批量DML 跳过index 是不可能的
Applies To
All Users
Oracle WebCenter Content - Version 12.2.1.0.0 and later
Summary
We are ingesting a large amount of scanned content, and are passing the DirectReleaseNewCheckinDoc=1 parameter to allow it to bypass Indexing.
We are also performing large batches of deletes, but are experiencing an Indexer slowdown.
Is there a similar parameter that could be set to allow the Indexer to be bypassed on Delete?
Solution
This type of setting does not currently exist out of the box.
Please note though if such a setting were to exist for the deletes to bypass the index, it would allow for deleted items to persist in the search index.
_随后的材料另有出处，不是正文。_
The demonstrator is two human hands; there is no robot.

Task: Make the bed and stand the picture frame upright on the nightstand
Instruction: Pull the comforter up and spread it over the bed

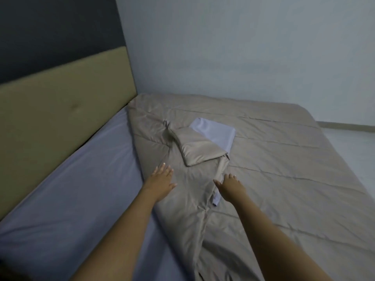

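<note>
While the beige quilted duvet (274,163) lies spread over most of the bed, we see both bare arms reaching forward across it. Our left hand (162,182) rests flat on the folded-back edge of the duvet, fingers spread wide and holding nothing. Our right hand (230,186) lies palm down just beside a turned-over flap, fingers loosely splayed, thumb near the pale lilac lining; we cannot tell whether it pinches any cloth. A folded corner of the duvet (199,148) sits just beyond the hands, showing its lilac underside (216,131). To the left, the smooth lilac fitted sheet (77,199) is uncovered up to the padded tan headboard (60,110). A pale grey-blue wall (243,47) runs along the far side of the bed. The picture frame and nightstand are out of view.
</note>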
So the only way to recover is to implement a full index rebuild, which would take even more time. It is highly recommended to not bypass the deletes against the index during ingestion and allow it to process as usual.
If a setting is still desired, please note the following Enhancement Request has been submitted.
Bug 28788265 - Request for Flag/Setting to Bypass Index for Deletes.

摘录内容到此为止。